Being great as President is not a matter of farsightedness; it's just a question of the weather, not only in your country but in a dozen others. It's the elements that make you great or break you down. ... You give me a few showers just when I need them most and let me have the privilege of awarding them around among the doubtful states as I see best . . . let the Argentine and Russia have a wheat failure . . . and I will be reelected by such a large majority that I won't even take the pains to talk to you over the rodeo. . .  .

And once in a great while, the quality of satire actually appears:

You refuse to give the Philippines their complete independence.
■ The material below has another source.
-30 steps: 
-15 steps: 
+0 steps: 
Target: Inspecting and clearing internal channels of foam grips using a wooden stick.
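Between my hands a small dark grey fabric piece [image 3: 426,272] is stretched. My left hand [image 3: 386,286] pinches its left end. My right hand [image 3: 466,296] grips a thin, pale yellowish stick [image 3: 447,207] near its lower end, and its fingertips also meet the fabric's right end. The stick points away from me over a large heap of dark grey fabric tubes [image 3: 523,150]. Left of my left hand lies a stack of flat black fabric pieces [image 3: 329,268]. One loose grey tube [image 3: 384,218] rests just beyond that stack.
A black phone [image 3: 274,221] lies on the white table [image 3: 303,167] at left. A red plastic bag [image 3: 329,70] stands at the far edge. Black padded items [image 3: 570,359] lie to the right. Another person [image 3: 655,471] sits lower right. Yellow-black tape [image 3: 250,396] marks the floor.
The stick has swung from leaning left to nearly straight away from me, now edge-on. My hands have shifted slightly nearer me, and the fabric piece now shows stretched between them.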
I am with you. Why should the Philippines have more than we do?

Mr. Rogers's special case isn't, actually, as important as the case in which satire finds itself. He was never a satirist until someone, ill-advisedly, told him he was one. The pleasure in hearing him was always in the crackling of small branches, in watching the sparks; there was never a great blaze. He was at his best when all he knew was what he read in the papers; he twisted headlines until they yielded some sort of comedy. When he takes to quoting long political essays on the nobility of the Fascist castor oil treatment, when he discusses international affairs not for their yield of wisecracks, but for their inherent bearing, he is a little lost child; and the pleasure he gives is diminished because he seems ill at ease, his cracks do not come off with the sharp report to which he is accustomed.
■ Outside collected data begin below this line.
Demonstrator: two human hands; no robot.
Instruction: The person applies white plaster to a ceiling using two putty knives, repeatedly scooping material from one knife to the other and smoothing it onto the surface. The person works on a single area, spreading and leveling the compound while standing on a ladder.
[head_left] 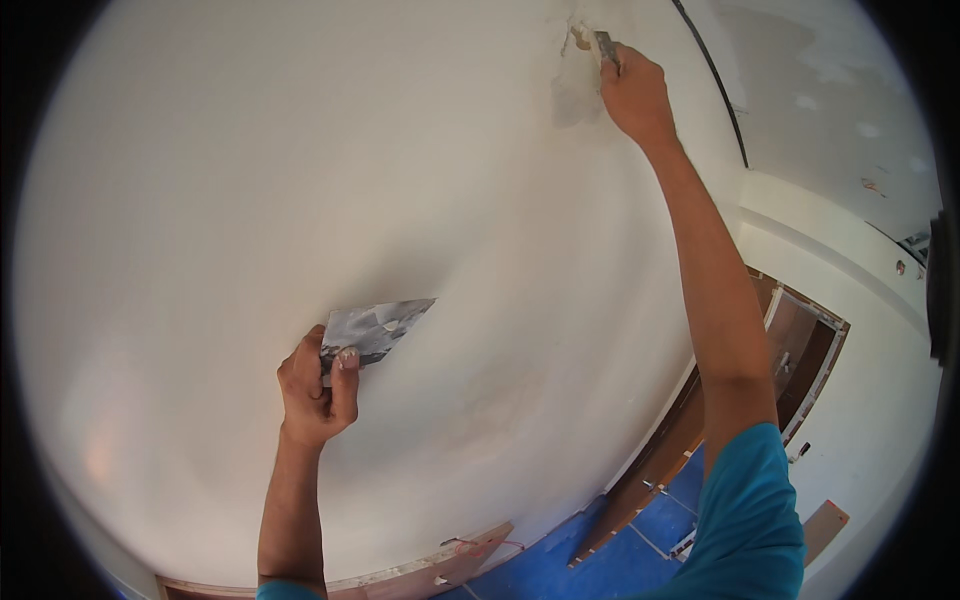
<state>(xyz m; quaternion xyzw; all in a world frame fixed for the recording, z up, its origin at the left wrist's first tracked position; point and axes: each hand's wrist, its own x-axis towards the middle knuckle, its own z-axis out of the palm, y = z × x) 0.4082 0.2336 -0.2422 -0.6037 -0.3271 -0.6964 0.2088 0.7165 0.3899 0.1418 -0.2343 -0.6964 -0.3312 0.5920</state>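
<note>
My left hand (pixel 315 390) is closed on a wide putty knife (pixel 375 328), held out in front of the wall. Its metal blade is smeared, with a small pale dab of paste on it. High up on the right, my right arm is stretched out. My right hand (pixel 638 95) grips a narrower putty knife (pixel 606 48) close to the wall; most of its handle is hidden in the fist. Beside that blade lies a rough damaged spot (pixel 580 38) with a damp-looking grey patch (pixel 577 98) below it. The white wall (pixel 250 180) fills most of the view.
A brown wooden door (pixel 800 340) stands in its frame at the right. Blue covering (pixel 545 560) lies on the floor. A board (pixel 450 562) with a thin red cord runs along the wall's foot. A dark strip (pixel 715 80) follows the upper right edge near the ceiling.
</note>
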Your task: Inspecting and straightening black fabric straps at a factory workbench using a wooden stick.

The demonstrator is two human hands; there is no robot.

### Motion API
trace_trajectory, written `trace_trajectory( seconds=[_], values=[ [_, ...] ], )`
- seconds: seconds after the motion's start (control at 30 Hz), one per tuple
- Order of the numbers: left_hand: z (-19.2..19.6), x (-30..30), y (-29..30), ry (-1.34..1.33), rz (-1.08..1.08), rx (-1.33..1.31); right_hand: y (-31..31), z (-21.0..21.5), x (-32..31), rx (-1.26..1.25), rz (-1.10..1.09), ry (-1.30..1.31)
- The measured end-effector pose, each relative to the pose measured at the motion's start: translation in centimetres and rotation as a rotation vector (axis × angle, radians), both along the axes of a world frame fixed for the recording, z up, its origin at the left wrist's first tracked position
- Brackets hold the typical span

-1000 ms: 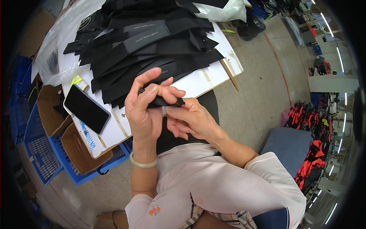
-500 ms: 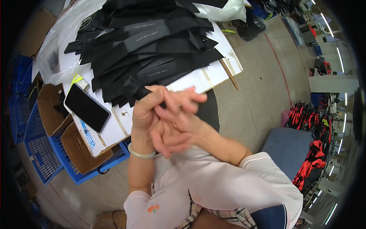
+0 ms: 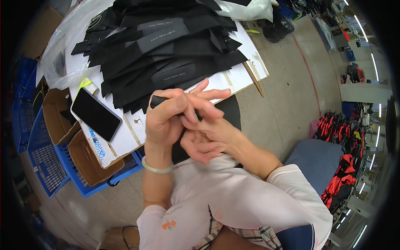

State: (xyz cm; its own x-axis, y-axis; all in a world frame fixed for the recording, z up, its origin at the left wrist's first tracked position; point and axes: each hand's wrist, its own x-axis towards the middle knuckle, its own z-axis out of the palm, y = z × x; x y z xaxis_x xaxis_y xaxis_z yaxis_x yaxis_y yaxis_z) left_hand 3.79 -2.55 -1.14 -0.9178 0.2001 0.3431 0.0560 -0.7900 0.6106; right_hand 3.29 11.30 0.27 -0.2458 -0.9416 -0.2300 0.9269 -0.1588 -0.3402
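Observation:
My left hand [image 3: 163,118], a pale bangle on its wrist, is closed on a small black piece [image 3: 157,101] whose end shows by the thumb. What kind of thing it is cannot be made out. My right hand [image 3: 210,137] meets the left with its fingers bent and pressed together in front of me; whatever they grip is hidden. Some fingers stick out over the table's edge. Just beyond both hands, a pile of black fabric strips [image 3: 125,58] with dark grey printed patches [image 3: 174,74] lies on the white table [image 3: 129,127].
Left of the pile lie a phone [image 3: 96,114] and clear plastic wrap [image 3: 62,62]. Cardboard boxes [image 3: 89,162] sit in a blue crate [image 3: 89,189] below the table's left edge. A wooden stick [image 3: 254,79] pokes past the right edge. Red and black garments [image 3: 333,133] are heaped at right.
The black piece has drawn in from over the pile to beside the left thumb. My hands have shifted slightly right, and their fingers are less blurred.

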Motion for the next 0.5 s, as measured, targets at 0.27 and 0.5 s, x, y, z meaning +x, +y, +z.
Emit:
trace_trajectory(
  seconds=[0.27,0.5],
  values=[
    [1.9,0.5,0.4,-0.462,0.280,0.251,-1.0,1.3,-1.2,0.459,-0.030,0.644],
    [1.8,0.5,0.6,-0.513,0.098,0.219,-0.5,-0.7,-0.4,0.741,-0.358,1.771]
  ],
)
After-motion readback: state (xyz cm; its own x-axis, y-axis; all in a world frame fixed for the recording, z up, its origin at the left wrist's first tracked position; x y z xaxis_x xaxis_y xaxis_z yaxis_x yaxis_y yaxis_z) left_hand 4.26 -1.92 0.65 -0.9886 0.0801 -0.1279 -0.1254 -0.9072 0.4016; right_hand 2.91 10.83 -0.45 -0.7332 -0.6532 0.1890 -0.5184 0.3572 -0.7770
Actually, Rogers is a popular humorist upon whom satire has been thrust; Mr. Dooley was the last of our popular humorists to whom satire was a natural mode of expression. The failure of a dozen efforts to "write another series like Mr. Dooley," the journalistic highways strewn with the stillborn "characters" in imitation, testify at once to Dooley's greatness and to the changed circumstances which make a new satirist an unlikely occurrence. For it is quite possible that the necessity to write for ten million readers is the last deterrent to the satiric mind. Mr. Dooley began as a commentator for a Chicago paper; nowadays you cannot even begin with less than a syndicate; and just as the comic strip has to avoid all controversial subjects, satire becomes limited, by the actual mass of its readers, to tilting at straw men.
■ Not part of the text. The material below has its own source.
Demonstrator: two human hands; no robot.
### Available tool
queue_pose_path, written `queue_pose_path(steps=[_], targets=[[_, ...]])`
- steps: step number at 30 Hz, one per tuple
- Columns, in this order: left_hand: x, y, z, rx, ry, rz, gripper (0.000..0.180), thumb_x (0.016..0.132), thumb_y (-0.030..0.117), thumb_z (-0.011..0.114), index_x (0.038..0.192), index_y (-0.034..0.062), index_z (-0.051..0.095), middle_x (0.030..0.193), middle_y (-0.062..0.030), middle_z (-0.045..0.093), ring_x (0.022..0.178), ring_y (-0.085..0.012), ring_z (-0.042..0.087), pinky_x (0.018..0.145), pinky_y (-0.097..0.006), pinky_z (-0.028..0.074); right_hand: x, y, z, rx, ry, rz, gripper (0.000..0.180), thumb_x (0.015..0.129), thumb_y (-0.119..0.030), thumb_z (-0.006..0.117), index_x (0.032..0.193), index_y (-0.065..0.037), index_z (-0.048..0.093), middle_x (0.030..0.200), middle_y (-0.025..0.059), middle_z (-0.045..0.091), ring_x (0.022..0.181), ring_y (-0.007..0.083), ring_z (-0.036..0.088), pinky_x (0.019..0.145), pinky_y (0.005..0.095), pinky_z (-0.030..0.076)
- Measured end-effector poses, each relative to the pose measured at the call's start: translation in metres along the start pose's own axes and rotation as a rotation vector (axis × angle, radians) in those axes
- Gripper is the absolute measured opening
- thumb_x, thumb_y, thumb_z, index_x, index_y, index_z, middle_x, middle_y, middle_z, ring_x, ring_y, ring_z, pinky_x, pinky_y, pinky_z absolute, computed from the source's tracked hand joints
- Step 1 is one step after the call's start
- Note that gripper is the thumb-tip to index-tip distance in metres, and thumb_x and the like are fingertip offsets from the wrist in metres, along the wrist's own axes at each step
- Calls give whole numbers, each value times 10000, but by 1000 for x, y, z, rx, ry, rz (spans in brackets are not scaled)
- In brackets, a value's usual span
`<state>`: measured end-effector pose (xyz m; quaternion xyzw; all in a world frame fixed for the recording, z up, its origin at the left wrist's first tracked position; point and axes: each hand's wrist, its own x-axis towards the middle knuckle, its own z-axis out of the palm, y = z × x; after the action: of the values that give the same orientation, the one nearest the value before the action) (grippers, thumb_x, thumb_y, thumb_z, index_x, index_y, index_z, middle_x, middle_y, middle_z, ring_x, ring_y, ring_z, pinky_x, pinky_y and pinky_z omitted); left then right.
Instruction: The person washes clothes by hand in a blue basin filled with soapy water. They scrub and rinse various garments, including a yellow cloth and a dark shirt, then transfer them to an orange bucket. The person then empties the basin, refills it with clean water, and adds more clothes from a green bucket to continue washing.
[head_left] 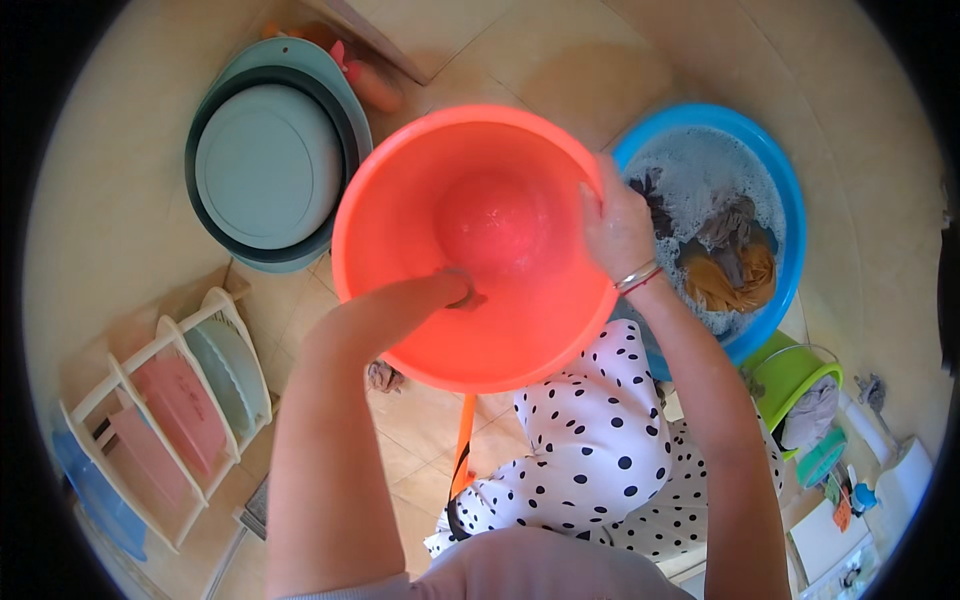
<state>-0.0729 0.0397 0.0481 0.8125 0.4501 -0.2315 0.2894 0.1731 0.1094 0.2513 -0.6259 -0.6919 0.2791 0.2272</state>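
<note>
A large coral-red basin [400, 200] is held up in front of me, tilted so that its inside faces me. My right hand [618, 225] is closed on the basin's right rim, thumb on the inner side. Inside the basin is my left hand [462, 288], low against the inner wall; its fingers are mostly hidden and blurred, so what it holds, if anything, does not show. A few wet spots glisten on the basin's bottom. Just right of my right hand stands a blue tub [793, 210] of sudsy water with dark, grey and mustard-coloured cloths [730, 280] soaking in it.
At the upper left, a grey-green basin [268, 165] is nested in others. A white rack [190, 435] at the left holds pink and pale green basins. A lime-green bucket [785, 385] with grey cloth and a green brush [822, 458] are at the right. The floor is tiled.
</note>
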Motion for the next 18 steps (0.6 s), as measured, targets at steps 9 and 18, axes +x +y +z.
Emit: queue_pose_path(steps=[9,18], targets=[[7,-39,3,-61,224,-551,665,930,370,339,1432,-29,167,1521,-189,48,1403,-366,20,1129,-502,51,-3,-10,7,97,-4,42,225,854,-95,526,1059,-57,442,767,258,594,724,457,574,589,526,461],[95,108,-27,-141,301,-559,607,924,296,328,1445,18,183,1528,-167,42,1408,-349,12,1120,-527,51,-9,-7,13,78,-28,53,238,853,-119,522,1069,-72,434,733,250,586,693,456,569,573,531,447]])
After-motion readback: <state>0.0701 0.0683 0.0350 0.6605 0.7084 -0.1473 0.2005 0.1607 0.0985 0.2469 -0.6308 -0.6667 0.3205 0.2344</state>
The successful satiric writers in other fields add other qualities to make themselves popular: sheer wit or an irresponsible fantasy or shrewd observation or wildly exaggerated forms of expression—you find the same qualities, in varying proportions, in Benchley, Stewart, Frank Sullivan, Marc Connelly. It is extraordinarily attractive, hut its limitations are shown when you arrive at a bit of pure satire such as Benchley's recent page in The New Yorker in which, following certain municipal decrees, he reduced the Ritz Tower to a tenement A straight satire sustained even to the limit of one magazine page is a rarity; except for its Washington correspondence, I recall nothing in the past six months in the New Republic; a less consistent reading, but fairly consecutive, brought me no satire in The Nation; Life, Judge, Vanity Fair, where satire ought to flourish, admit it in four line scraps; neither the Official Spokesman nor Michael Arlen has suggested the sharp edge to any writer. For these magazines, for these writers, the question of mass production is not so pressing; to explain the absence of satire you have to cast in other waters and discover what timidity or what indifference deprives us of the literary form in which pure intelligence will always find its highest satisfaction.